COMUNICATO
Parità, diritti e partecipazione

Diritti. Paldino (Civici): “Monitorare i progetti territoriali volti a favorire l’inclusione di sinti e rom”

Nella Risoluzione Paldino invita a promuovere una prospettiva che punti all’inclusione sociale, tutala dei diritti e superamento del degrado

Per favorire l’inclusione di sinti e rom sollecitare i Comuni del territorio a proseguire nell’attività di raccolta dei dati sulla conduzione delle aree e microaree pubbliche e private, loro caratteristiche ed eventuali criticità.

È l’impegno che chiede alla Regione Vincenzo Paldino (Civici) attraverso una risoluzione.

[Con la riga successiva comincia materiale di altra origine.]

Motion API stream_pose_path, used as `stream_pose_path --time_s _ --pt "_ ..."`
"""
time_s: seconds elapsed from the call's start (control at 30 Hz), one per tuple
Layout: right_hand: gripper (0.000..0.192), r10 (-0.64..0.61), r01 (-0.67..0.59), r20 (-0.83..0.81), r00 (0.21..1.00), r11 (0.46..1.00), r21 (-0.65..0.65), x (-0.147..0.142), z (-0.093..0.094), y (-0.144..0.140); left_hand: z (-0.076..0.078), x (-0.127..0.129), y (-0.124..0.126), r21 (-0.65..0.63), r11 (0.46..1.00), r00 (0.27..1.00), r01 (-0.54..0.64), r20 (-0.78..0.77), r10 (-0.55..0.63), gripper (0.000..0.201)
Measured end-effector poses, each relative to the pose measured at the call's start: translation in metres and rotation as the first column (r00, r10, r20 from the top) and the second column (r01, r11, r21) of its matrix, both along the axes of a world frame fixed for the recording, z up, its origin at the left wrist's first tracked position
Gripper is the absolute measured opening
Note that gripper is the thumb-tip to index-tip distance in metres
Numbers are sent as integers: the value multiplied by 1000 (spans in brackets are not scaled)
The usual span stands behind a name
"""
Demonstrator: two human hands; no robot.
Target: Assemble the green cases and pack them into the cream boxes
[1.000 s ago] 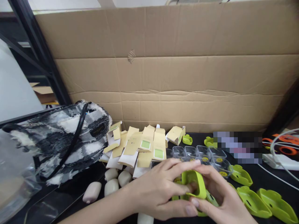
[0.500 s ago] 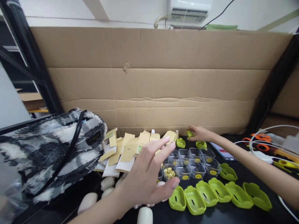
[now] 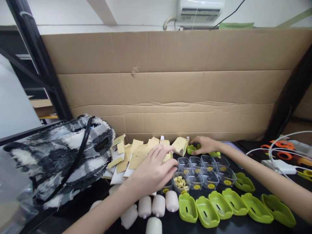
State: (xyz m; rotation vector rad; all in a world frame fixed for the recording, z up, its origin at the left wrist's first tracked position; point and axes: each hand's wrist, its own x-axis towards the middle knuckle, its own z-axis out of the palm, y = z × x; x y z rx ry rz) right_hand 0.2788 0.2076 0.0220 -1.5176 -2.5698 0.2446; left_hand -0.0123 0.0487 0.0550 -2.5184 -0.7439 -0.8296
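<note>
My left hand [image 3: 156, 167] hovers over the near edge of a pile of opened cardboard boxes [image 3: 136, 157], palm down, fingers apart and slightly bent, with nothing seen in it. Beside its fingertips stand rows of clear plastic cups with yellow stickers [image 3: 210, 178]. One cup holds pale yellow curled pieces [image 3: 180, 183]. At the back, my right hand [image 3: 206, 145] has its fingers closed over a small green dish [image 3: 198, 146], low at the table. The hand partly hides this dish. Green dishes lie on either side of it, one on the left [image 3: 191, 149] and one on the right [image 3: 215, 154].
Larger green slotted dishes [image 3: 207, 213] line the front right. Pale rounded pieces [image 3: 158, 205] lie at the front middle. A shaggy black-and-white bag [image 3: 73, 156] fills the left. White cables and a power strip [image 3: 278, 166] and orange-handled scissors [image 3: 284, 155] lie right. A cardboard wall [image 3: 170, 87] stands behind.
My right hand has lowered the small green dish from near the cardboard wall to beside another one. My left hand has drawn back a little, its fingers more bent. The view has shifted slightly.
</note>
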Motion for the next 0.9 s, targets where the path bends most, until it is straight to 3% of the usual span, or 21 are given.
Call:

“A partire dal 2015, – spiega il consigliere – la Regione Emilia-Romagna ha avviato il percorso di revisione degli strumenti normativi a disposizione delle amministrazioni pubbliche, in materia di inclusione delle comunità rom e sinti presenti, tra cui la possibilità per i Comuni di individuare sul proprio territorio aree da destinare, in via straordinaria e temporanea, alla realizzazione di microaree familiari”. Paldino invita a superare l’approccio emergenziale e di ordine pubblico tradizionalmente adottato nei confronti delle comunità rom e sinti, “promuovendo invece una prospettiva strutturale che punti all’inclusione sociale, alla tutela dei diritti e al superamento delle condizioni di degrado, garantendo pari opportunità e percorsi di autonomia sostenibile”.

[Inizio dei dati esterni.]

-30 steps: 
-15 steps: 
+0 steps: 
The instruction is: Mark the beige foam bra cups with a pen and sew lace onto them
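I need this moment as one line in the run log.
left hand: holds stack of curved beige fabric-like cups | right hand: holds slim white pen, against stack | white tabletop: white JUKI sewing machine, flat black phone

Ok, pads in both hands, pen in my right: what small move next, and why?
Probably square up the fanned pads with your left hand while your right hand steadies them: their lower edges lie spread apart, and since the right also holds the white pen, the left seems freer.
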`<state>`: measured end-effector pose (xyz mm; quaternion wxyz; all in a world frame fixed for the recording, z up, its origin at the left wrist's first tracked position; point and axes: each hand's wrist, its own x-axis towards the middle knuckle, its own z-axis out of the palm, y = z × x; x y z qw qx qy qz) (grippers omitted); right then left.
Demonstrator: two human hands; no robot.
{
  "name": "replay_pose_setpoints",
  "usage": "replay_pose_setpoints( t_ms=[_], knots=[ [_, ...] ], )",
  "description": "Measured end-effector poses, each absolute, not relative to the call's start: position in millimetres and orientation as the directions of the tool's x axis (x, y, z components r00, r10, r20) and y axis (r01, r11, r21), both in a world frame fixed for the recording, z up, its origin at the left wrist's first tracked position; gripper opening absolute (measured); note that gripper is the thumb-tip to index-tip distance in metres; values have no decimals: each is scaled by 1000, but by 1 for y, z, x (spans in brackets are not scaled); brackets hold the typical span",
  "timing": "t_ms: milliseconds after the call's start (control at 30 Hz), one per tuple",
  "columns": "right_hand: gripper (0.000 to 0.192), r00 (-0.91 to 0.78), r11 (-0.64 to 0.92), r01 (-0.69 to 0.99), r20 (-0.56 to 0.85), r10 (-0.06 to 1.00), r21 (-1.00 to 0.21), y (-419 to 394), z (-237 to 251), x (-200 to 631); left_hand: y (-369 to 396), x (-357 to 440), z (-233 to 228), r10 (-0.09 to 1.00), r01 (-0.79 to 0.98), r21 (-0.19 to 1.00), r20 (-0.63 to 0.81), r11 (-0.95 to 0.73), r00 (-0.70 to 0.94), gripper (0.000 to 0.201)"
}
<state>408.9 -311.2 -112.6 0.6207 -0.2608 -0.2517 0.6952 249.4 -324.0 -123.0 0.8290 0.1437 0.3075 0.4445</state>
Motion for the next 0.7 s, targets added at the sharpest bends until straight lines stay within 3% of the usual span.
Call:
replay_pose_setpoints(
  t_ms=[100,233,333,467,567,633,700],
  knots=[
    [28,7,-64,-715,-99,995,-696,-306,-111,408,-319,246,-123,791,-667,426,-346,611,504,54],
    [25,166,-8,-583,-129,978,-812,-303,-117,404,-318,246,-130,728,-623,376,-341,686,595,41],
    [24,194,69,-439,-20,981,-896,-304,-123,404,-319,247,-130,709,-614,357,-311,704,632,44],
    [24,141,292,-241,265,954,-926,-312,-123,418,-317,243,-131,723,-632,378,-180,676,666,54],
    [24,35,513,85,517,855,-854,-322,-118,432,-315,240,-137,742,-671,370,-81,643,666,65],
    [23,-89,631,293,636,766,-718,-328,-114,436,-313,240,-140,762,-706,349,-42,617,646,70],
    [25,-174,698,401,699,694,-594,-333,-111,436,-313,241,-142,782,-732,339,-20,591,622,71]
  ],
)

Paldino ricorda che la Regione svolge l’attività di raccolta e monitoraggio dei dati in modo continuativo già dal 1996, attraverso i dati forniti dai Comuni su aree sosta e microaree, persone presenti, minori e percorsi di scolarizzazione, nonché sulle condizioni degli insediamenti e su eventuali criticità, anche igienico-sanitarie. “Un’attività, questa,  indispensabile per accompagnare il graduale superamento delle aree sosta tradizionali a favore di soluzioni abitative più adeguate, come le microaree familiari”, sottolinea il consigliere.

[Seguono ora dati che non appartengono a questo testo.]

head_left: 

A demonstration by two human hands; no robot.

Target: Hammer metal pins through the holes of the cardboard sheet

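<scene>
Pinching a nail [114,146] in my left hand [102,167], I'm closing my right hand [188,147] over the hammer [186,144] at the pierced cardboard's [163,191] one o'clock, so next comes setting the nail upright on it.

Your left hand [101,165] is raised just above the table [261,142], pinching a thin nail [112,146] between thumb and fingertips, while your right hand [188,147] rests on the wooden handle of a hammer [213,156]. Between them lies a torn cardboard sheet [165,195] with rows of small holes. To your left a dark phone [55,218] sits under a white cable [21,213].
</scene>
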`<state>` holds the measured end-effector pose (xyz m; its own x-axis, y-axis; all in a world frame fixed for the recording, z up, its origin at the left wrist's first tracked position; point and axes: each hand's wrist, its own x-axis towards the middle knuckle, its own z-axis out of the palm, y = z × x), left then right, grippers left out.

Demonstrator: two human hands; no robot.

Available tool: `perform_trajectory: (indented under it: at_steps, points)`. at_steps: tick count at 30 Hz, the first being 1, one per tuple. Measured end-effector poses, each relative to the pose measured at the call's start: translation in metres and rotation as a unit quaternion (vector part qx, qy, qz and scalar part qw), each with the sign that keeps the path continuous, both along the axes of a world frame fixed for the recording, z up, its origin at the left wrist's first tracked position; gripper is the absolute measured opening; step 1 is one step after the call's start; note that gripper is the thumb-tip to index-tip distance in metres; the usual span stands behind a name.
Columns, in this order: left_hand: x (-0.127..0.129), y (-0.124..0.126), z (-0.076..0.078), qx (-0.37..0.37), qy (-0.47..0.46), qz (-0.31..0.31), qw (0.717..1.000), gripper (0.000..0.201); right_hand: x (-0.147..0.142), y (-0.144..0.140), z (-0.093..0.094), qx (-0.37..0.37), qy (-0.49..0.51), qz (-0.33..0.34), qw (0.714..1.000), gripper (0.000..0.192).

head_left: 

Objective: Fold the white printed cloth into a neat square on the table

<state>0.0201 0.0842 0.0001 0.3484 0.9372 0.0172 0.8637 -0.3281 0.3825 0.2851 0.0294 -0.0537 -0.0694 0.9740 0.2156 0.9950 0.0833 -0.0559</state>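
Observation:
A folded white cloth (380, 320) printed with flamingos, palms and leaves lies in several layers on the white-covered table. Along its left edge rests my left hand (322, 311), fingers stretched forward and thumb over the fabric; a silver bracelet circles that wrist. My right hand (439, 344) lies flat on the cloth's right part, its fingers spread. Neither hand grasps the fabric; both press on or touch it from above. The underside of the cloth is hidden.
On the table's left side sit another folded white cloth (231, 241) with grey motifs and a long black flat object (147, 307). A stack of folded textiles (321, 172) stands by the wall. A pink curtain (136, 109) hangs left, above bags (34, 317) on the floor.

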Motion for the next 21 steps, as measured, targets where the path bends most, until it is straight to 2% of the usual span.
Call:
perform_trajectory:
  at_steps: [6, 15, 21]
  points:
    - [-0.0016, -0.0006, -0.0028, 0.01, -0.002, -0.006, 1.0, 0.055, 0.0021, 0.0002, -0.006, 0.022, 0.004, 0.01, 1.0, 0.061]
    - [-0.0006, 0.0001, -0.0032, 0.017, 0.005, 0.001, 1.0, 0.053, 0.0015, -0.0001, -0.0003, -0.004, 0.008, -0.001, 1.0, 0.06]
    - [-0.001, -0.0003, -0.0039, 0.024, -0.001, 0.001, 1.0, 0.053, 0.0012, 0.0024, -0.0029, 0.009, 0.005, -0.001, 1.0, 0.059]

Per questo, oltre a sollecitare i Comuni nell’attività di raccolta e restituzione dei dati, il consigliere impegna l’esecutivo a monitorare i progetti territoriali volti a favorire l’inclusione di sinti e rom, il contrasto alla povertà educativa, alla dispersione scolastica e il supporto alle transizioni abitative, già finanziati dalla Regione, e, “con l’obiettivo del superamento delle condizioni di degrado”, nella costante verifica della sicurezza urbana, della regolarità dei veicoli e della sicurezza stradale, in collaborazione con le forze dell’ordine.